- [WORK REQUIRED]:
Your answer is the line containing "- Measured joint" plus every line after it through the end of the records, printed exactly and free of pictures.

(Records from a data collection)

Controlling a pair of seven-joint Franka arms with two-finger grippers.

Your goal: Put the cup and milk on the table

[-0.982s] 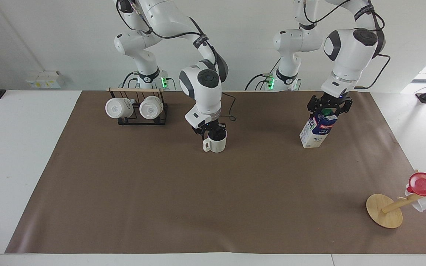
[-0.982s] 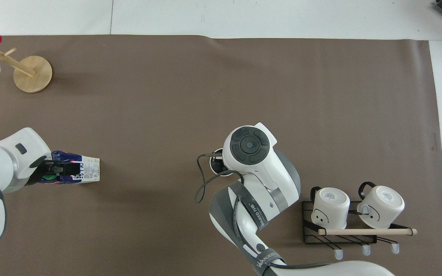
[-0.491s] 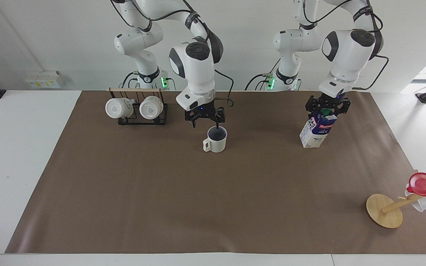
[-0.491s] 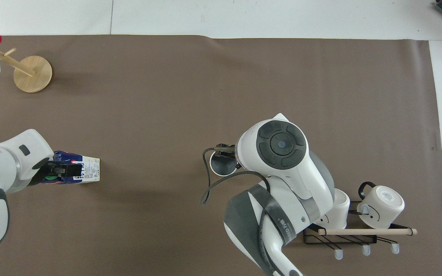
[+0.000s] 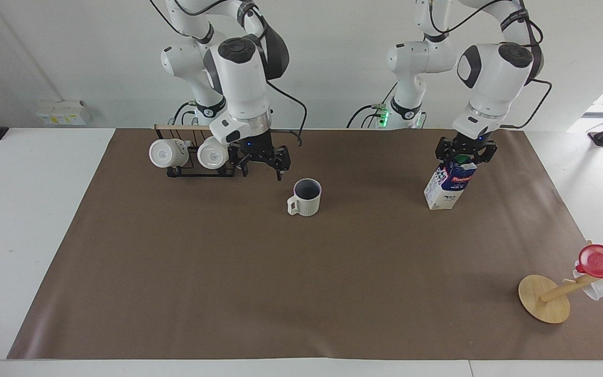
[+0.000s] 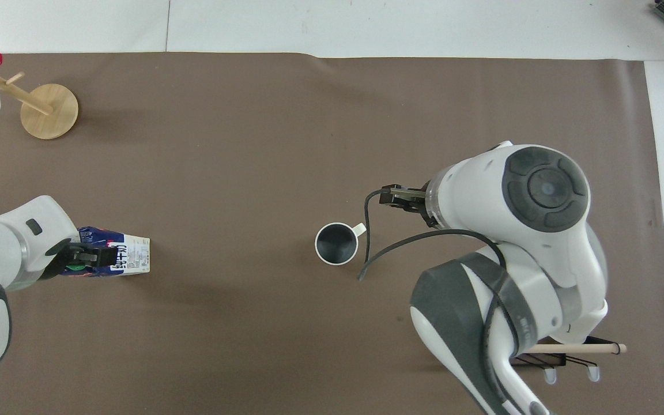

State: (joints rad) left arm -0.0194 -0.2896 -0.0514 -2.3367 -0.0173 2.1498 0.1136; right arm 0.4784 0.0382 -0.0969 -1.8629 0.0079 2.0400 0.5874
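Observation:
The cream-white cup (image 5: pixel 305 198) stands upright on the brown mat (image 5: pixel 280 288) of the table (image 5: pixel 29 209), free of both grippers; its dark inside shows in the overhead view (image 6: pixel 336 243). My right gripper (image 5: pixel 262 168) is open and empty, raised over the mat between the cup and the mug rack; its tip shows in the overhead view (image 6: pixel 394 197). The milk (image 5: pixel 450 184) stands on the mat toward the left arm's end. My left gripper (image 5: pixel 464 152) is shut on its slanted top, by the green cap (image 6: pixel 72 266).
A black wire rack (image 5: pixel 197 157) with two white mugs stands close by the right gripper; the right arm covers most of it in the overhead view. A tilted wooden mug stand (image 5: pixel 545 298) carries a red cup (image 5: pixel 602 262) at the mat's corner farthest from the robots.
My right gripper let go of the cup's rim, opened, rose and swung toward the mug rack. The cup stayed in place. The left gripper and milk hardly moved.

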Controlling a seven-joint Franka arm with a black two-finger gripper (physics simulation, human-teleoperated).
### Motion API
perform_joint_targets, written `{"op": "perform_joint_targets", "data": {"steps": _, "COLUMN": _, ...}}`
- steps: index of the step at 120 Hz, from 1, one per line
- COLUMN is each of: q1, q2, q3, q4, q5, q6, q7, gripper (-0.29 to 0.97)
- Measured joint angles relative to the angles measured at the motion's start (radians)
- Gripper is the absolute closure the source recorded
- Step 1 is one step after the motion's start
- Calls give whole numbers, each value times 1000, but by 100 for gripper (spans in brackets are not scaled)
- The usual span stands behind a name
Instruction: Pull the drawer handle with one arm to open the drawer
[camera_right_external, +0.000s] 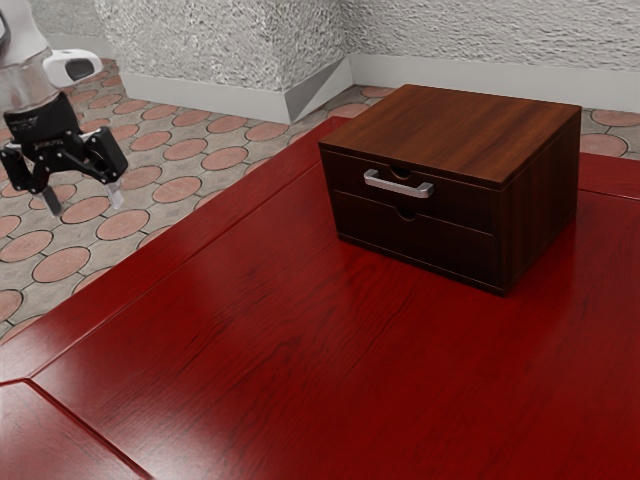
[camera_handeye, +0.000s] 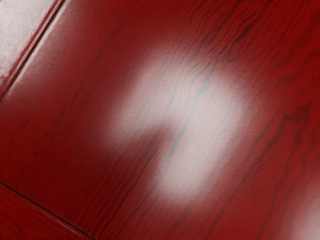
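Observation:
A dark wooden cabinet (camera_right_external: 455, 180) with two drawers stands on the red table (camera_right_external: 300, 350) toward the exterior view's right. Its upper drawer (camera_right_external: 410, 190) carries a silver bar handle (camera_right_external: 397, 185) and sits flush with the front; the lower drawer (camera_right_external: 415, 235) has only a notch. My black gripper (camera_right_external: 83, 200) hangs at the exterior view's far left, well away from the cabinet, its fingers spread open with nothing between them. The wrist view looks down on glossy red table wood (camera_handeye: 165, 130) with a bright glare patch.
A grooved border strip (camera_right_external: 150, 270) runs along the table's edge on the exterior view's left. Beyond it lies a floor of round tiles (camera_right_external: 180, 150) and a rough white wall (camera_right_external: 300, 40). Wide bare tabletop spans between my gripper and the cabinet.

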Motion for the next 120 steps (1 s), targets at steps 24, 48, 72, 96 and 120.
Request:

- [SOLUTION TO THIS PROBLEM]:
- Measured joint angles relative to the angles measured at the motion's start (radians)
- Gripper is the absolute closure the source recorded
- Step 1 is one step after the motion's start
- Calls give whole numbers, each value times 1000, but by 100 for gripper (spans in brackets are not scaled)
- The usual span stands behind a name
Instruction: Pull the drawer handle with one arm to open the drawer
[camera_right_external, +0.000s] 
[camera_handeye, +0.000s] 
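Observation:
A dark wooden cabinet (camera_right_external: 455, 180) with two drawers stands on the red table (camera_right_external: 300, 350) toward the exterior view's right. Its upper drawer (camera_right_external: 410, 190) carries a silver bar handle (camera_right_external: 397, 185) and sits flush with the front; the lower drawer (camera_right_external: 415, 235) has only a notch. My black gripper (camera_right_external: 83, 200) hangs at the exterior view's far left, well away from the cabinet, its fingers spread open with nothing between them. The wrist view looks down on glossy red table wood (camera_handeye: 165, 130) with a bright glare patch.
A grooved border strip (camera_right_external: 150, 270) runs along the table's edge on the exterior view's left. Beyond it lies a floor of round tiles (camera_right_external: 180, 150) and a rough white wall (camera_right_external: 300, 40). Wide bare tabletop spans between my gripper and the cabinet.
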
Motion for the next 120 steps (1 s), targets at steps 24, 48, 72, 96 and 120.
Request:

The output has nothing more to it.